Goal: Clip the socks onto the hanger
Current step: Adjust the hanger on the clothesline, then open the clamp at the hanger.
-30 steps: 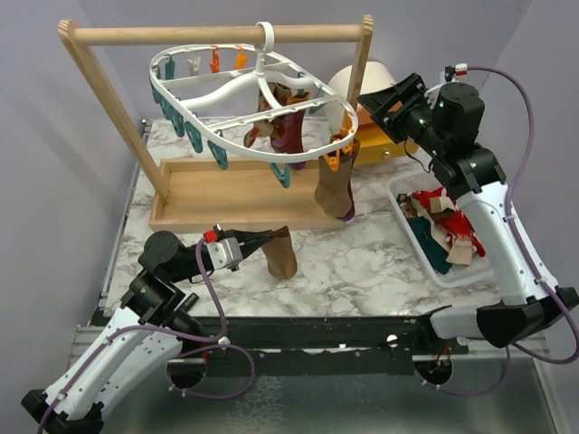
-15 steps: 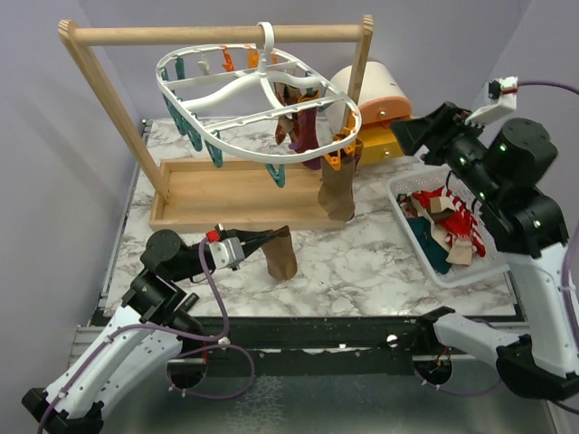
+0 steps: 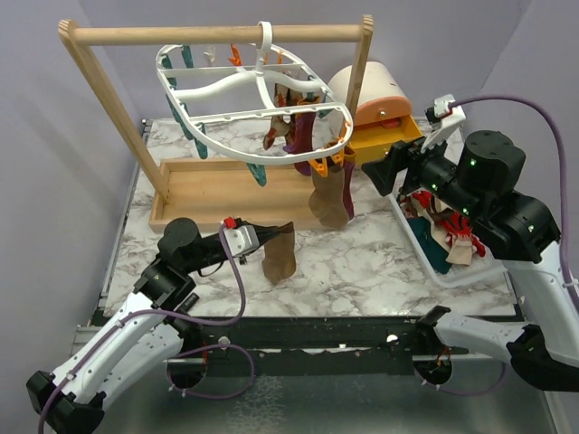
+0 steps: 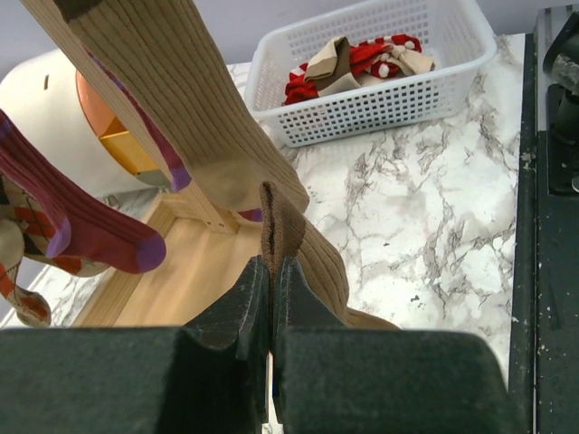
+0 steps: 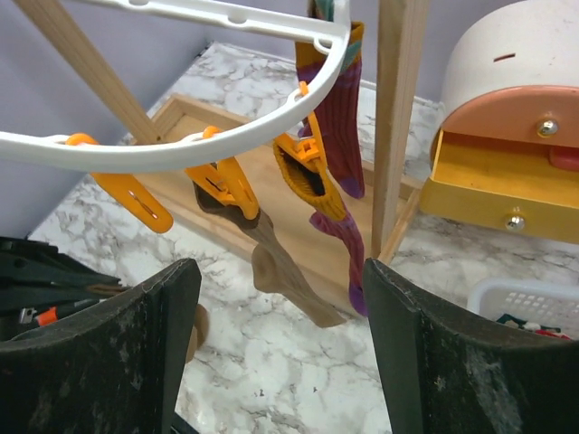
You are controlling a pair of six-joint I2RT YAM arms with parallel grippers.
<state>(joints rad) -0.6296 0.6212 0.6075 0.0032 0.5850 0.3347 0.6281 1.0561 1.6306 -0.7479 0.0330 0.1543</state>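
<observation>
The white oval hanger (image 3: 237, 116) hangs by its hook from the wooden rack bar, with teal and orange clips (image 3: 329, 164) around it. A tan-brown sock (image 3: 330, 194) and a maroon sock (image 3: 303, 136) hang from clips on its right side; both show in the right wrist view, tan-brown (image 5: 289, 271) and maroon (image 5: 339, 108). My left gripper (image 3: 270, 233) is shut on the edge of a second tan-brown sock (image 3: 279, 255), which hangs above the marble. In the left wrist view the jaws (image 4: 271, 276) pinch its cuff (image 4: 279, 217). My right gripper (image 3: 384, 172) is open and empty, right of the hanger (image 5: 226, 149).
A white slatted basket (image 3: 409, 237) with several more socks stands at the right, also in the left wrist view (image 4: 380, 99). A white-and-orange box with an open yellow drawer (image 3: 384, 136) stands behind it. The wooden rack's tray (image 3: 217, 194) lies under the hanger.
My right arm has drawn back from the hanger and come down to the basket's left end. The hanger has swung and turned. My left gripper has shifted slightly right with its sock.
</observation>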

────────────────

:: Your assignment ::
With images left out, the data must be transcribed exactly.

:: Completed task ::
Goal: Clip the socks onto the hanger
Current step: Adjust the hanger on the clothesline, then open the clamp at the hanger.
-30 steps: 
-15 steps: 
+0 steps: 
+0 steps: 
+0 steps: 
You are controlling a pair of six-joint I2RT YAM arms with parallel grippers.
<state>(joints rad) -0.6296 0.6212 0.6075 0.0032 0.5850 0.3347 0.6281 1.0561 1.6306 -0.7479 0.0330 0.1543</state>
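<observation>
The white oval hanger (image 3: 237, 116) hangs by its hook from the wooden rack bar, with teal and orange clips (image 3: 329, 164) around it. A tan-brown sock (image 3: 330, 194) and a maroon sock (image 3: 303, 136) hang from clips on its right side; both show in the right wrist view, tan-brown (image 5: 289, 271) and maroon (image 5: 339, 108). My left gripper (image 3: 270, 233) is shut on the edge of a second tan-brown sock (image 3: 279, 255), which hangs above the marble. In the left wrist view the jaws (image 4: 271, 276) pinch its cuff (image 4: 279, 217). My right gripper (image 3: 384, 172) is open and empty, right of the hanger (image 5: 226, 149).
A white slatted basket (image 3: 409, 237) with several more socks stands at the right, also in the left wrist view (image 4: 380, 99). A white-and-orange box with an open yellow drawer (image 3: 384, 136) stands behind it. The wooden rack's tray (image 3: 217, 194) lies under the hanger.
My right arm has drawn back from the hanger and come down to the basket's left end. The hanger has swung and turned. My left gripper has shifted slightly right with its sock.
</observation>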

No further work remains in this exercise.